* _HOW TO COMPLETE THIS TASK_
Repeat, exactly as they appear, the lines from the one with "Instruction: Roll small" through the last line of the entries below, but none of the pictures.

* _Data entries_
================================
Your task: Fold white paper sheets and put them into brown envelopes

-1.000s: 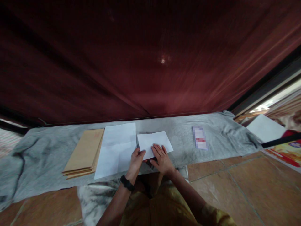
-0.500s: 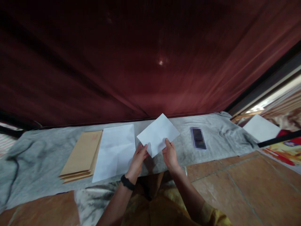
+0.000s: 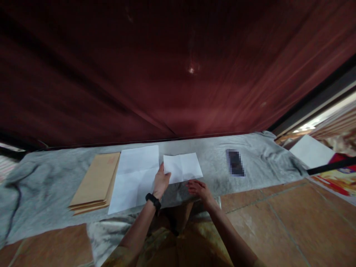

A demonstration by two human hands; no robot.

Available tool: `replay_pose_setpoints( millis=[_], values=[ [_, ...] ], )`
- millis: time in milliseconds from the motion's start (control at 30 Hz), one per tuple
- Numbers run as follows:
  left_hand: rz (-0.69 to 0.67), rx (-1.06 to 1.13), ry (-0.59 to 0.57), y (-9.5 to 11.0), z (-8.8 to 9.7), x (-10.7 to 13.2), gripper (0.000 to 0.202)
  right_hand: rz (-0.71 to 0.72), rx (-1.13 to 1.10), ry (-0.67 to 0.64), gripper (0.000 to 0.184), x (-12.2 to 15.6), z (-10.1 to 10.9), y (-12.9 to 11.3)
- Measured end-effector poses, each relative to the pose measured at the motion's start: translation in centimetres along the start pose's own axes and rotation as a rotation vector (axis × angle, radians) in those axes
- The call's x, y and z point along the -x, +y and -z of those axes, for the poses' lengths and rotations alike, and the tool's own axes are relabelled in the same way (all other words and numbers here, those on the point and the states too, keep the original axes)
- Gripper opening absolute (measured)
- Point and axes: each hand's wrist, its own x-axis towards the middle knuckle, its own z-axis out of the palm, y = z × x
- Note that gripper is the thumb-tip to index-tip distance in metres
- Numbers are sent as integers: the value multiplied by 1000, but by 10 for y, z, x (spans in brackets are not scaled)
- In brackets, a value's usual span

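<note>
A folded sheet of white paper (image 3: 183,167), with a crease down its middle, is pinched at its left edge by my left hand (image 3: 161,181), thumb on top. My right hand (image 3: 199,189) is just below the paper's lower edge, fingers stretched and apart, holding nothing. To the left of my left hand, a larger white paper sheet (image 3: 136,178) with fold creases lies flat. Beside that sheet rests a stack of brown envelopes (image 3: 94,181). All lie on a grey cloth (image 3: 214,148).
A dark phone (image 3: 235,163), pixelated, lies on the cloth at the right. Behind the cloth rises a dark red sheet of material (image 3: 167,92). At the far right are a white flat piece (image 3: 311,151) and a colourful printed package (image 3: 336,180). Brown floor tiles (image 3: 258,218) run along the front.
The folded paper has turned from a tilted diamond to nearly square-on and dropped lower. My right hand has let go of it and moved slightly down; my left hand still grips it.
</note>
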Motion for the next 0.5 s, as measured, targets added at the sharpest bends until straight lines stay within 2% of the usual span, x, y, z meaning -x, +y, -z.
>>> replay_pose_setpoints(
  millis=[67,133,233,400,500],
  values=[
    [13,-106,-38,5,1,1,64,101,151,61,41,4,1,-4],
    [27,-200,-82,11,1,2,66,299,430,87,40,3,-1,-10],
    [42,-324,-99,17,2,2,70,547,827,5,45,-3,-7,-16],
    [48,-504,-132,25,9,14,75,613,1062,-127,45,-10,-10,-12],
    [-103,-626,2,34,9,28,71,635,1101,-133,44,-10,-9,-8]
  ],
)
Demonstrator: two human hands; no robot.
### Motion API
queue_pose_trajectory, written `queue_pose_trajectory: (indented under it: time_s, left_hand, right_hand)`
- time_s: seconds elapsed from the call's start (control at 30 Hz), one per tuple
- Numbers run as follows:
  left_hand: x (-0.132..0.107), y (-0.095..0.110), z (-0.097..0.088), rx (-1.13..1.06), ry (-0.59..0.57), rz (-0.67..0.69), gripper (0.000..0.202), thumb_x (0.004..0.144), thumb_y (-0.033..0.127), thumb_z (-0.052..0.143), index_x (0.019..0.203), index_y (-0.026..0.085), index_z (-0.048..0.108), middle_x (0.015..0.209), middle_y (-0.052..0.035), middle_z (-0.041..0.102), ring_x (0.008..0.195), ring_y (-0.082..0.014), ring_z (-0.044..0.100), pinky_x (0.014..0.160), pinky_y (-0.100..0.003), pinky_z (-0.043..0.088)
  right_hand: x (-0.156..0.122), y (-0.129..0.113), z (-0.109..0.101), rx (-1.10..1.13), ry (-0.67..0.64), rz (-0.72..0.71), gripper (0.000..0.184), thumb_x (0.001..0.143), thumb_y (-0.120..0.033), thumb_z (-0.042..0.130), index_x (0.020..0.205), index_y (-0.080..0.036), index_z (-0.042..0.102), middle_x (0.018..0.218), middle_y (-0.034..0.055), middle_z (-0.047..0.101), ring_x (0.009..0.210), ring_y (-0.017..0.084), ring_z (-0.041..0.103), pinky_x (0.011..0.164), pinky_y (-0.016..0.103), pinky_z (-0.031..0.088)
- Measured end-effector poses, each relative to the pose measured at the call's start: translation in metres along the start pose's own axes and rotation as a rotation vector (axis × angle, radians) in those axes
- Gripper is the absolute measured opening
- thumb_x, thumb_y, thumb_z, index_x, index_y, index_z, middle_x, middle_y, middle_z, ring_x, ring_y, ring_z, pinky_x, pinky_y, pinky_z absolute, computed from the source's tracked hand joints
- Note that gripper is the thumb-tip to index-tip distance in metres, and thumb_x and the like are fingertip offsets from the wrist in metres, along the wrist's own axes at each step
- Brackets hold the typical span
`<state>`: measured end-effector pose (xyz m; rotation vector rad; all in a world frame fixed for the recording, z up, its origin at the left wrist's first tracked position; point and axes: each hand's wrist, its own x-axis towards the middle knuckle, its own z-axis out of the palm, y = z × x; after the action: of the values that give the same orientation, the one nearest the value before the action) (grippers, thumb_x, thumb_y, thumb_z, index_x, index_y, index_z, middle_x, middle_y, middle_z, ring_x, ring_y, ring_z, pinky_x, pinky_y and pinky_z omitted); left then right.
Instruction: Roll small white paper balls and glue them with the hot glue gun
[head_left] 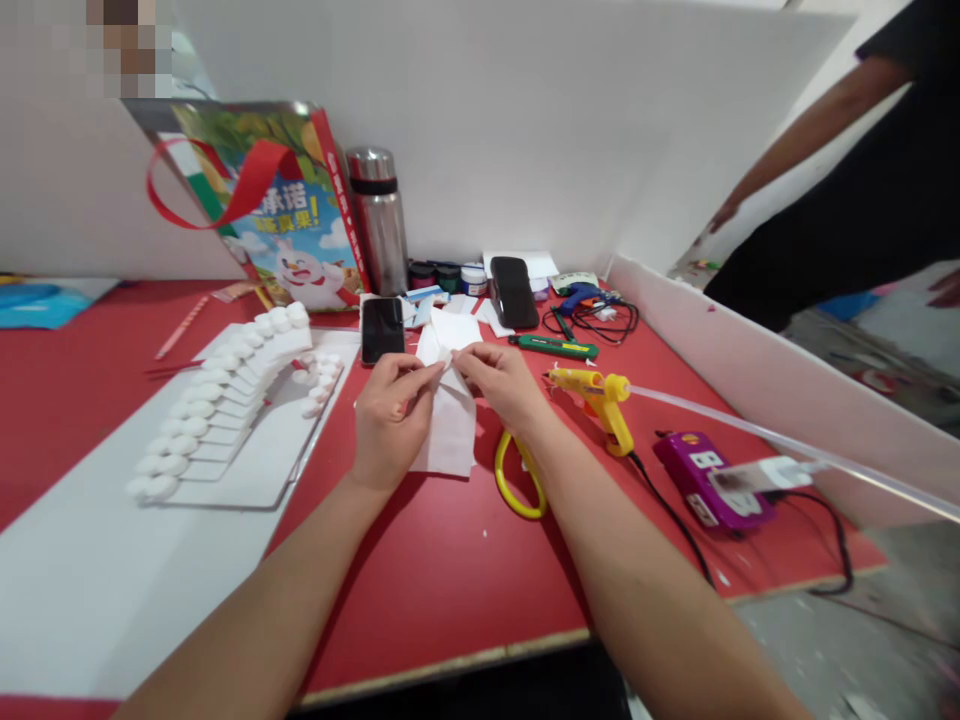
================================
* _YOUR RESPONSE_
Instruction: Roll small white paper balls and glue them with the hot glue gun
[head_left] 

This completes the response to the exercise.